Starting at the first line and ending at the one with "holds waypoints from", give the lines of the listing again exactly, and nothing else; skip the pictures.

*** INFORMATION SUPPLIED Section Begins ***

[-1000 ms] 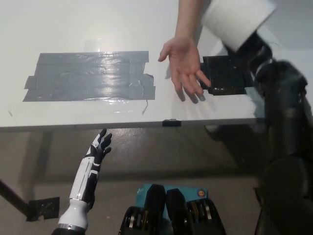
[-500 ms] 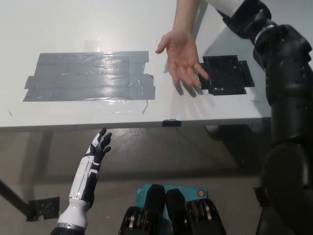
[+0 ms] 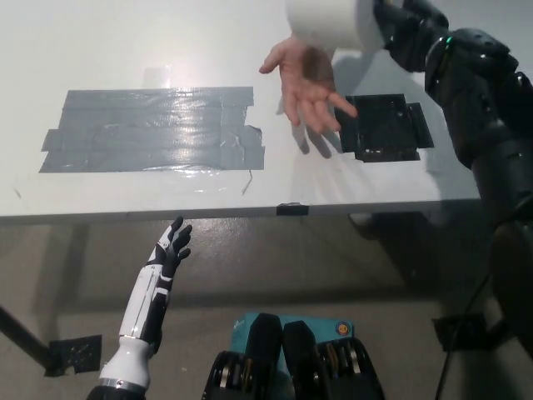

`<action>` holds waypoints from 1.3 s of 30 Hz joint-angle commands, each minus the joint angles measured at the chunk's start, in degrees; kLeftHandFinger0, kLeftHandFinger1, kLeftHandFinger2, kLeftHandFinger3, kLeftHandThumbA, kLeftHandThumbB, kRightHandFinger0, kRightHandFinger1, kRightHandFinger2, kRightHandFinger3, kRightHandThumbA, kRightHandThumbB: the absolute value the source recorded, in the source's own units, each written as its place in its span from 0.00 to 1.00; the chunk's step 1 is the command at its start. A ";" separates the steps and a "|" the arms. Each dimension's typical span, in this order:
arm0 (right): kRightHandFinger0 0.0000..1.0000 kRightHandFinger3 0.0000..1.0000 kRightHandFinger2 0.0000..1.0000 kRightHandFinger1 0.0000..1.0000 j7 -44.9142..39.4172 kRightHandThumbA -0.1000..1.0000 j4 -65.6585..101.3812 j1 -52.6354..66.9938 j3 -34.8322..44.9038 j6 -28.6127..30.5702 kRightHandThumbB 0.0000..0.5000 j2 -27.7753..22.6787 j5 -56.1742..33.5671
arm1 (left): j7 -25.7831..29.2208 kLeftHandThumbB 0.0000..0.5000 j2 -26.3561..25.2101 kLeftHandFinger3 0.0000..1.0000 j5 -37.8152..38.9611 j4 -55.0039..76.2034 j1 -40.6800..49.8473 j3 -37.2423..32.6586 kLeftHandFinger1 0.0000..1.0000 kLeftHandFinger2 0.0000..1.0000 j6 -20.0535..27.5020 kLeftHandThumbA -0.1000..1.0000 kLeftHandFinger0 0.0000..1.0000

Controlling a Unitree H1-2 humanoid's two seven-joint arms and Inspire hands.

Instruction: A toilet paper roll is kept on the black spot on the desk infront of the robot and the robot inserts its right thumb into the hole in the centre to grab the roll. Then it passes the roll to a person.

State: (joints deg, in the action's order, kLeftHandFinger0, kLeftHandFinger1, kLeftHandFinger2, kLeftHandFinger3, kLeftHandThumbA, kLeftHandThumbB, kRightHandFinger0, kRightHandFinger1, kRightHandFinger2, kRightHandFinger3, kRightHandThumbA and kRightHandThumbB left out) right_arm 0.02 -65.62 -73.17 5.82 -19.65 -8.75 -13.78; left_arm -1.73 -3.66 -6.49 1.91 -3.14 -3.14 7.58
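The white toilet paper roll [image 3: 326, 22] hangs at the top of the head view, held on my black right hand [image 3: 398, 25], which is shut on it from the right side. Just beneath the roll a person's open palm [image 3: 304, 87] faces up over the desk. The black spot [image 3: 385, 127] on the white desk [image 3: 166, 192] is bare, to the right of that palm. My white left hand [image 3: 169, 248] rests open below the desk's front edge at lower left.
A large patch of grey tape [image 3: 154, 129] covers the left part of the desk. A small black tab [image 3: 292, 208] sits on the front edge. Below the desk lies brown floor with a black tape square [image 3: 73, 354].
My right arm swung left, bringing the roll from the top right to above the person's palm. The palm rose slightly toward the roll. My left hand stayed still.
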 commanded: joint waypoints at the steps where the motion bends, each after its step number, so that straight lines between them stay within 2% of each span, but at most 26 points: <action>1: 0.13 1.00 0.96 0.66 2.28 0.00 -3.55 -8.25 -8.66 9.44 0.32 -2.93 11.06 | -0.22 0.22 -0.45 1.00 -0.92 1.80 -0.50 -0.53 1.00 1.00 1.22 1.00 1.00; 3: 0.11 0.99 0.92 0.63 2.14 0.00 -4.67 -8.86 -12.36 10.83 0.33 -3.26 13.58 | -0.18 0.21 -0.41 1.00 -0.96 1.90 -0.45 -0.54 1.00 1.00 1.17 1.00 1.00; 5: 0.08 0.89 0.89 0.62 2.53 0.00 -5.58 -9.62 -14.86 11.62 0.34 -3.16 14.97 | -0.07 0.21 -0.49 1.00 -1.13 1.59 -0.73 -0.48 1.00 1.00 1.54 1.00 1.00; 8: 0.12 0.75 0.89 0.61 3.25 0.00 -6.37 -10.09 -17.17 12.67 0.40 -2.90 16.01 | -0.24 0.22 -0.37 1.00 -0.78 1.58 -1.04 -0.47 1.00 1.00 1.14 1.00 1.00; 11: 0.14 0.78 0.91 0.62 4.15 0.00 -7.12 -10.77 -18.84 12.03 0.40 -1.91 17.19 | -0.37 0.21 -0.46 1.00 -0.73 1.68 -1.14 -0.53 1.00 1.00 1.19 1.00 1.00; 12: 0.18 0.76 0.84 0.58 5.17 0.00 -7.22 -11.02 -20.05 10.88 0.42 -1.43 18.47 | -0.38 0.22 -0.45 1.00 -0.79 1.69 -1.11 -0.61 1.00 1.00 1.29 1.00 1.00; 13: 0.28 0.80 0.90 0.65 5.63 0.00 -7.41 -11.20 -20.56 10.49 0.40 -0.95 19.03 | -0.41 0.22 -0.41 1.00 -0.64 1.82 -1.05 -0.59 1.00 1.00 1.08 1.00 1.00; 14: 0.28 0.66 0.71 0.52 5.89 0.00 -7.63 -11.42 -20.77 10.58 0.39 -0.66 19.21 | -0.42 0.23 -0.38 1.00 -0.61 1.90 -1.20 -0.59 1.00 1.00 0.87 1.00 1.00; 15: 0.18 0.59 0.63 0.42 5.71 0.00 -7.59 -11.36 -20.79 11.51 0.41 -0.27 19.20 | -0.46 0.21 -0.51 1.00 -0.72 2.05 -1.27 -0.61 1.00 1.00 0.77 1.00 1.00; 16: 0.13 0.57 0.61 0.39 5.29 0.00 -7.46 -11.22 -20.87 12.41 0.41 -0.08 19.24 | -0.43 0.21 -0.58 1.00 -0.83 1.95 -1.31 -0.62 1.00 1.00 0.95 1.00 1.00; 18: 0.04 0.57 0.66 0.37 4.61 0.00 -7.27 -11.05 -21.45 13.82 0.37 0.27 20.01 | -0.29 0.22 -0.53 1.00 -1.14 1.83 -1.68 -0.71 1.00 1.00 0.88 1.00 1.00; 19: 0.03 0.64 0.80 0.48 4.32 0.00 -7.25 -11.03 -21.63 14.06 0.35 0.41 20.34 | -0.27 0.22 -0.54 1.00 -1.13 1.90 -1.76 -0.71 1.00 1.00 0.76 1.00 1.00; 20: 0.10 0.63 0.87 0.57 3.29 0.00 -7.45 -11.16 -22.14 14.52 0.41 0.63 20.81 | -0.35 0.21 -0.58 1.00 -1.00 2.10 -1.76 -0.70 1.00 1.00 0.60 1.00 1.00; 21: 0.35 0.65 0.93 0.74 2.17 0.00 -7.68 -11.43 -22.72 14.61 0.46 0.66 21.42 | -0.35 0.20 -0.62 1.00 -0.97 2.11 -1.90 -0.67 1.00 1.00 0.63 1.00 1.00; 22: 0.50 0.85 1.00 0.90 -0.85 0.00 -8.09 -12.13 -23.93 14.01 0.52 0.47 22.24 | -0.33 0.21 -0.65 1.00 -0.93 2.13 -2.09 -0.63 1.00 1.00 0.64 1.00 1.00; 23: 0.87 0.93 1.00 1.00 -3.34 0.11 -8.30 -12.61 -24.76 13.51 0.54 0.30 22.75 | -0.30 0.22 -0.65 1.00 -0.94 2.14 -2.10 -0.63 1.00 1.00 0.62 1.00 1.00; 24: 0.85 1.00 1.00 1.00 -10.16 0.25 -8.73 -13.94 -26.11 11.17 0.59 -0.11 23.06 | -0.28 0.23 -0.68 1.00 -1.02 2.07 -2.16 -0.65 1.00 1.00 0.73 1.00 1.00; 25: 0.80 1.00 1.00 1.00 -11.43 0.31 -8.83 -14.20 -26.27 10.66 0.61 -0.18 22.98 | -0.28 0.23 -0.69 1.00 -1.04 2.07 -2.17 -0.67 1.00 1.00 0.75 1.00 1.00; 26: 0.85 1.00 1.00 1.00 -16.49 0.36 -9.08 -15.04 -26.94 9.29 0.70 -0.46 22.76 | -0.37 0.21 -0.71 1.00 -0.87 2.04 -2.18 -0.69 1.00 1.00 0.94 1.00 1.00; 27: 0.99 1.00 1.00 1.00 -19.09 0.40 -9.08 -15.58 -28.09 8.63 0.74 -0.71 23.50 | -0.40 0.22 -0.72 1.00 -0.85 1.81 -2.42 -0.72 1.00 1.00 1.08 1.00 1.00; 31: 1.00 1.00 1.00 1.00 -24.57 0.48 -9.76 -16.80 -32.02 8.16 0.88 -1.85 26.30 | -0.35 0.22 -0.72 1.00 -1.24 1.69 -2.75 -0.85 1.00 1.00 1.05 1.00 1.00; 32: 1.00 1.00 1.00 1.00 -24.88 0.48 -9.89 -16.90 -32.58 8.23 0.89 -2.06 26.63 | -0.51 0.22 -0.75 1.00 -1.04 1.75 -2.79 -0.87 1.00 1.00 0.94 1.00 1.00; 33: 1.00 1.00 1.00 1.00 -25.45 0.54 -10.34 -17.14 -33.76 8.85 0.91 -2.39 27.55 | -0.73 0.23 -0.74 1.00 -0.75 1.87 -2.80 -0.89 1.00 1.00 0.59 1.00 1.00; 36: 1.00 1.00 1.00 1.00 -27.36 0.60 -10.27 -17.60 -35.56 9.30 0.94 -3.18 28.51 | -0.75 0.23 -0.66 1.00 -0.59 1.89 -2.76 -0.84 1.00 1.00 0.32 1.00 1.00; 37: 1.00 1.00 1.00 1.00 -28.39 0.60 -9.49 -17.77 -35.73 8.67 0.90 -3.90 28.32 | -0.67 0.23 -0.63 1.00 -0.77 1.79 -2.87 -0.88 1.00 1.00 0.41 1.00 1.00; 39: 1.00 1.00 1.00 1.00 -29.31 0.59 -8.86 -18.00 -35.74 8.02 0.91 -4.59 27.92 | -0.62 0.22 -0.63 1.00 -1.09 1.76 -3.00 -0.98 1.00 1.00 0.39 1.00 1.00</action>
State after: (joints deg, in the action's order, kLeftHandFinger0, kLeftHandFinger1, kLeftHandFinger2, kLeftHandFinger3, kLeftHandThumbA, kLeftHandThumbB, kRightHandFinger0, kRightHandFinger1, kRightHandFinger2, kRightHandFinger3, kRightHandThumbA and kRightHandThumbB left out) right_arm -15.65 -76.14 -81.30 -27.15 -10.77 -9.51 9.49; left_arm -1.74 -4.12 -7.19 1.88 -4.52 -3.45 7.45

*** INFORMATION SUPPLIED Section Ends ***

TASK OUTPUT:
[-1000 ms] 
[-500 ms] 
[+0 ms] 

`<action>` holds waypoints from 1.3 s of 30 Hz joint-angle commands, each minus the joint angles measured at the chunk's start, in degrees; kLeftHandFinger0, kLeftHandFinger1, kLeftHandFinger2, kLeftHandFinger3, kLeftHandThumbA, kLeftHandThumbB, kRightHandFinger0, kRightHandFinger1, kRightHandFinger2, kRightHandFinger3, kRightHandThumbA, kRightHandThumbB: the absolute value the source recorded, in the source's own units, each written as its place in its span from 0.00 to 1.00; the chunk's step 1 is the command at its start. A ";" separates the steps and a "|" the arms. Each dimension's typical span, in this order:

There's nothing left to add to the answer.